We're in Delhi now, staying in New Tibet, a quiet refuge full of Tibetans in the northern part of the city (thanks to Matt who recommended it). We got in at about 2 am after flying for 25 hours (that's right--Delhi is basically right next to Singapore, our previous stop, but because we bought our tickets with miles instead of cash, we could only fly into Delhi through PARIS. Which I assure you, is really far out of the way).

Singapore was great. We weren't expecting much, other than the big treat that we got to catch up with our friend Justin, but it was a really great city. We ate tons of delicious food at hawker stalls (highlights were the raw fish and Singapore noodles) and mostly fixed some belly problems we'd been having since Laos, and did a whole lotta laundry.
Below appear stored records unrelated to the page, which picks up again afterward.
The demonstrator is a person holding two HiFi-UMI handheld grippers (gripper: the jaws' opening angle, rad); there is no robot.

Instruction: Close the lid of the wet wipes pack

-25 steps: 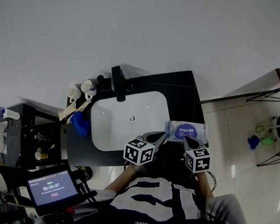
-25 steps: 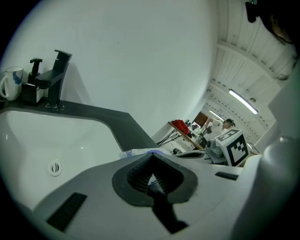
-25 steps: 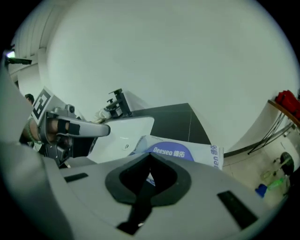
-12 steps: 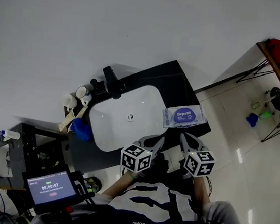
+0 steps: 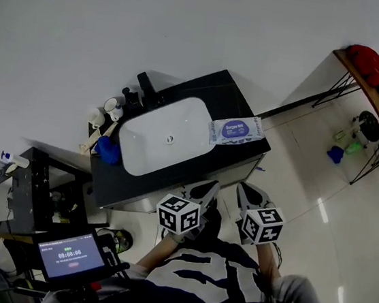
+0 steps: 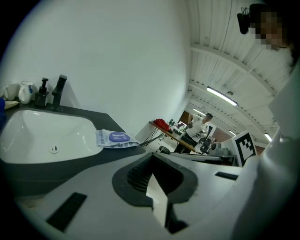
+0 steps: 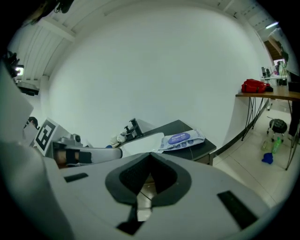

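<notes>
The left gripper (image 5: 207,186) and right gripper (image 5: 243,190) are hanging by the person's chest, jaws pressed together on nothing. Ahead, the wet wipes pack (image 5: 236,130) is lying on the dark worktop (image 5: 240,97) beside the sink (image 5: 142,150), well apart from both. Its lid is seemingly lying flat, so any next move means reaching in. Glossy floor (image 5: 311,190) is stretching beyond.

The wet wipes pack (image 5: 237,130) looks like soft, crinkled plastic film with a slight sheen, on a dark matt countertop (image 5: 232,95) beside a smooth, glossy white basin (image 5: 163,144), with a matt black tap (image 5: 146,83) and pale floor tiles (image 5: 320,204) polished enough to reflect light.
</notes>
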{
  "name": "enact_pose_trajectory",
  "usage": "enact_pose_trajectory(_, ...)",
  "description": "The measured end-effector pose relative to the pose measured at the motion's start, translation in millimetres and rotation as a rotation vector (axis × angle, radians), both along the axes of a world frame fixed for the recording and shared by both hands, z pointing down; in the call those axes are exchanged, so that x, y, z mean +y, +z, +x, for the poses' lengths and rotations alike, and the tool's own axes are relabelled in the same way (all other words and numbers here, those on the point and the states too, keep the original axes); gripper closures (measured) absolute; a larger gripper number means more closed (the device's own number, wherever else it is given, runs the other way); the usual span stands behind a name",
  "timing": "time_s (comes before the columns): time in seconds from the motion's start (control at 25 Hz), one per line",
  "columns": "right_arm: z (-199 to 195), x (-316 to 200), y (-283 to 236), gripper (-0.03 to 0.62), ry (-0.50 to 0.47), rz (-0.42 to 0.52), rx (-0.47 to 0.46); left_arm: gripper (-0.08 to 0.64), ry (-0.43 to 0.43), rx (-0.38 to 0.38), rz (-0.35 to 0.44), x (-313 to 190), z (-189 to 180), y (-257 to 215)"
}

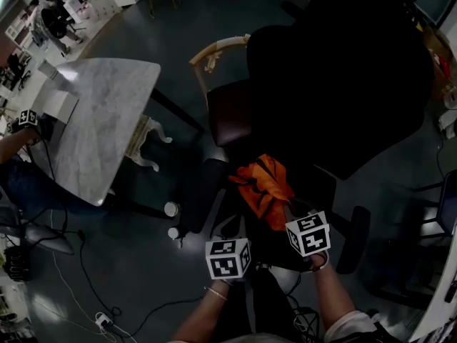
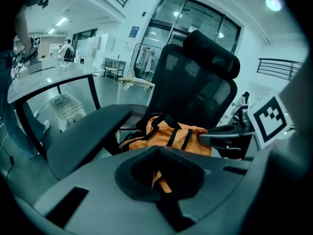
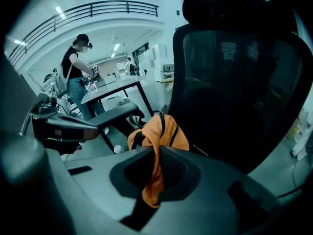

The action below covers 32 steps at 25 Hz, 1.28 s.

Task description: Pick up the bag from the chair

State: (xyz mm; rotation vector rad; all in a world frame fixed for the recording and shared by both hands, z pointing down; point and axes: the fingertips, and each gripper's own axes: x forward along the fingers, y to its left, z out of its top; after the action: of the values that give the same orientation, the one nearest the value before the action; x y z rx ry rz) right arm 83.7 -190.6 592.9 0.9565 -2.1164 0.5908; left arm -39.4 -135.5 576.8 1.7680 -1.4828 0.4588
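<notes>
Head view, chair (image 1: 343,84): black office model with a mesh back and headrest, filling the upper right. It also stood straight ahead in the left gripper view (image 2: 195,82) and the right gripper view (image 3: 234,82).
Table (image 1: 100,113): pale marble top on dark legs, left of the chair and well apart from it.
Second chair (image 1: 225,98): light wooden frame with a dark red seat, between the table and the chair.
Person (image 3: 76,77): stood at the table's far side, seen in the right gripper view.
Armrest (image 1: 202,191): black pad on the chair's left side, just beside the bag.
Bag (image 1: 265,188): orange with black straps (image 2: 171,133), over the front of the chair's seat (image 3: 161,131). Both grippers held its near edge. Whether its underside was clear of the seat could not be told.
Left gripper (image 1: 234,229): jaws pressed together (image 2: 159,177), pinching a bit of the bag's orange fabric and black strap.
Right gripper (image 1: 287,209): jaws pressed together (image 3: 154,180), pinching an orange fold of the bag, with the loose end hanging below them.
Cups (image 1: 171,209): two, white, on the dark floor just left of the armrest.
</notes>
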Motion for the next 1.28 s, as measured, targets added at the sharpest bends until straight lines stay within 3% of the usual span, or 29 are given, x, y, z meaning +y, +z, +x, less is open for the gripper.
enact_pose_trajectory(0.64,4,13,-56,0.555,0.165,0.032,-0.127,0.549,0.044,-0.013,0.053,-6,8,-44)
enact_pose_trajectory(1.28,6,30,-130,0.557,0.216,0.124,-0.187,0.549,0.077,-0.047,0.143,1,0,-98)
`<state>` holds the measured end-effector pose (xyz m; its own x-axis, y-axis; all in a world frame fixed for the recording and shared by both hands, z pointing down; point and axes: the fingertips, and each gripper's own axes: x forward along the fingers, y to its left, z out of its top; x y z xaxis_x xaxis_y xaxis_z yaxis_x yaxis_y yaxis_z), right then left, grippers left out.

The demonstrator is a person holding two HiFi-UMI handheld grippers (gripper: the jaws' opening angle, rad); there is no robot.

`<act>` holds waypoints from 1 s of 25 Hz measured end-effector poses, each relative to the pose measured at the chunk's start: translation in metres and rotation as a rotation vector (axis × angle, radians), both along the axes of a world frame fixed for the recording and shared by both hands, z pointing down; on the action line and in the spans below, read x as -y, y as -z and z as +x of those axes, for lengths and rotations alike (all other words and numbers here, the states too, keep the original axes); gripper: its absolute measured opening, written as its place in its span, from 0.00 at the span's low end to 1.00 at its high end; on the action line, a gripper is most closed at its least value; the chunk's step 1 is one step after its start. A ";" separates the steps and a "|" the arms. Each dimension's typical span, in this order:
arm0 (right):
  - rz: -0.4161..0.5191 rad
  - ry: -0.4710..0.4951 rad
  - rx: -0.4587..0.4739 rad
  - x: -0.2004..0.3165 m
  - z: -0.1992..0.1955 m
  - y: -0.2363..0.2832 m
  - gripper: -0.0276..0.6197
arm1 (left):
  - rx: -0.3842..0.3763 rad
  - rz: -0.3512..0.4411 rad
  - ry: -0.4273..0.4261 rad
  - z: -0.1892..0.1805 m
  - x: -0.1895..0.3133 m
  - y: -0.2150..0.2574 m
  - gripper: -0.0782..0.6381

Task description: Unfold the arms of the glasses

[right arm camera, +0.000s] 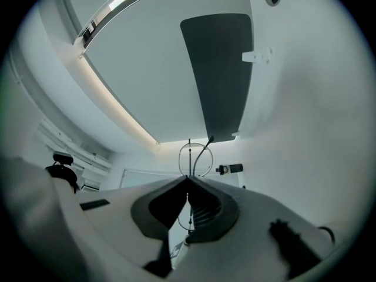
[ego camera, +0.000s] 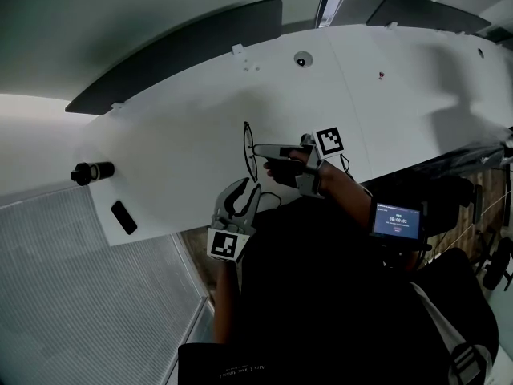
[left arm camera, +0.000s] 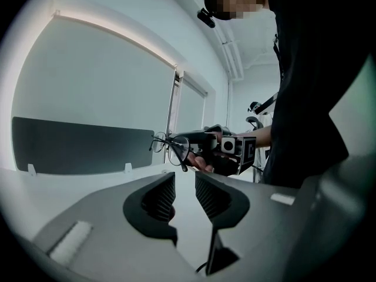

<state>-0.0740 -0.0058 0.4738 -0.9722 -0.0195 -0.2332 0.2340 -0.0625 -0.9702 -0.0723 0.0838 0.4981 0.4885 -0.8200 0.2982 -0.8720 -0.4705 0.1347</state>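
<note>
My right gripper (ego camera: 260, 150) is shut on a pair of thin, dark wire-rimmed glasses (ego camera: 247, 141) and holds them up over the white table (ego camera: 176, 135). In the right gripper view the jaws meet on the frame, one round lens (right arm camera: 191, 158) stands above the right gripper (right arm camera: 187, 180), and a thin arm with a dark tip (right arm camera: 209, 140) slants up across the lens. My left gripper (ego camera: 240, 194) hangs lower and nearer to me, apart from the glasses. Its jaws stand open around my left gripper (left arm camera: 185, 185) with nothing between them, and the glasses (left arm camera: 170, 146) show beyond.
A black cylinder (ego camera: 91, 172) lies near the table's left end, also seen as the cylinder (right arm camera: 230, 168). A small black flat object (ego camera: 123, 216) lies by the near left corner. Dark partition panels (ego camera: 184, 50) stand along the far edge. A screen (ego camera: 396, 220) is strapped to the right forearm.
</note>
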 end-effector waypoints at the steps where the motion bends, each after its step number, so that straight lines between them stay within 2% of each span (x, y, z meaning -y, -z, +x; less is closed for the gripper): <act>1: 0.000 -0.001 0.001 0.000 0.001 0.001 0.06 | 0.004 0.004 0.001 0.000 0.000 0.000 0.26; 25: 0.018 0.018 0.003 -0.004 0.000 0.002 0.06 | 0.008 0.036 0.052 0.000 0.005 0.013 0.28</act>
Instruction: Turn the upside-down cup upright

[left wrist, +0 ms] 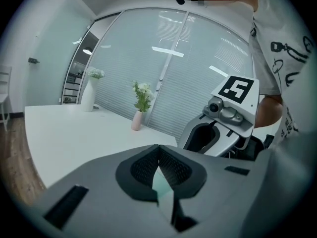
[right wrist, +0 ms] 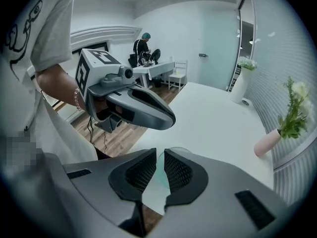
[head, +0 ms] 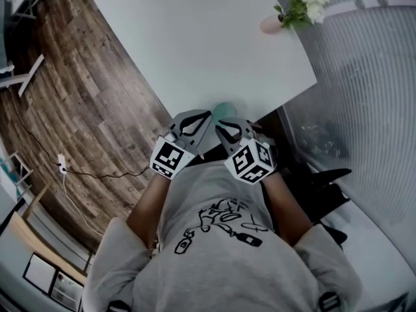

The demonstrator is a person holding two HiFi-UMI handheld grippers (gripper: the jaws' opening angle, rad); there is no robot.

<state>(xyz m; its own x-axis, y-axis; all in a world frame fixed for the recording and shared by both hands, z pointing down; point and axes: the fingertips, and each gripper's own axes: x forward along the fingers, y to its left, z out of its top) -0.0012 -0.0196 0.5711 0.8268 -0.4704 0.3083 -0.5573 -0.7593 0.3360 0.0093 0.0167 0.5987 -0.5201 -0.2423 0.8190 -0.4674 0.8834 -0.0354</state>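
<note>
pale green cup at near table edge, both grippers closed and just short of it

item under inspection: a small pale green, rounded cup on the white table, right at the table's near edge. only a curved green part of it shows in the head view, and the rest is hidden behind the gripper tips. whether it stands mouth up or mouth down cannot be told.

left gripper: grey body with a black-and-white marker cube. its own view shows the dark ribbed pads pressed together, with nothing between them. a sliver of green shows through the notch below the pads.

right gripper: same build. its pads are drawn together but for a thin slit, and nothing is pinched. the cup's green surface shows through that slit, beyond the pads.

relative position: the two grippers sit side by side, close together, both pointing at the table edge. the cup lies just ahead of the tips, between the two. contact with either gripper cannot be confirmed.
</note>
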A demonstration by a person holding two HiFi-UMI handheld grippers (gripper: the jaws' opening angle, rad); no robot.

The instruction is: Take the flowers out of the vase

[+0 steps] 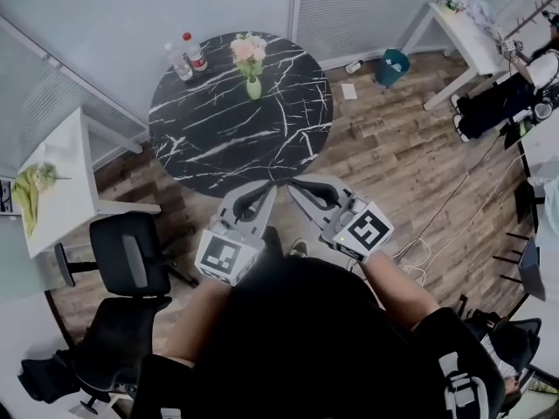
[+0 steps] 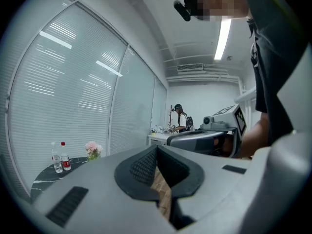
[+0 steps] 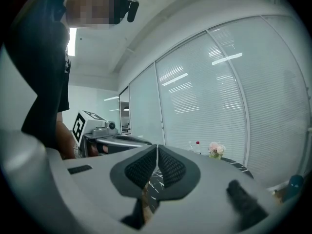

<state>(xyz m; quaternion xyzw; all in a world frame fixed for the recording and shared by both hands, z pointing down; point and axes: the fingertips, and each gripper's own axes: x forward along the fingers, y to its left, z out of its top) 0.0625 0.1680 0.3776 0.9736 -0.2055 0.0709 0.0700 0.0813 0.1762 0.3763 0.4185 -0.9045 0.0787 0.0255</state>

Like finally washed everything in our bags for the first time since we hit the road in November. And Justin, who has been living there for nearly three years but is moving to Nanjing China in just 2 weeks, really showed us a good time. We went for a long walk through the city, including the Arab district, the colonial quarter and the crazy harbor and skyscrapers of downtown. We went to the best food courts and street stalls and had our final night's dinner in the red light district before saying goodbye. We're already trying to figure out how we might get to Nanjing to visit in the not too distant future.

2 comments:

Sarah Lynn Knowles said...

by the way, i am loving your write-ups' focus on FOOD. :)

Antha said...

oh yes--it's always the food! the food! worth a trip for only that.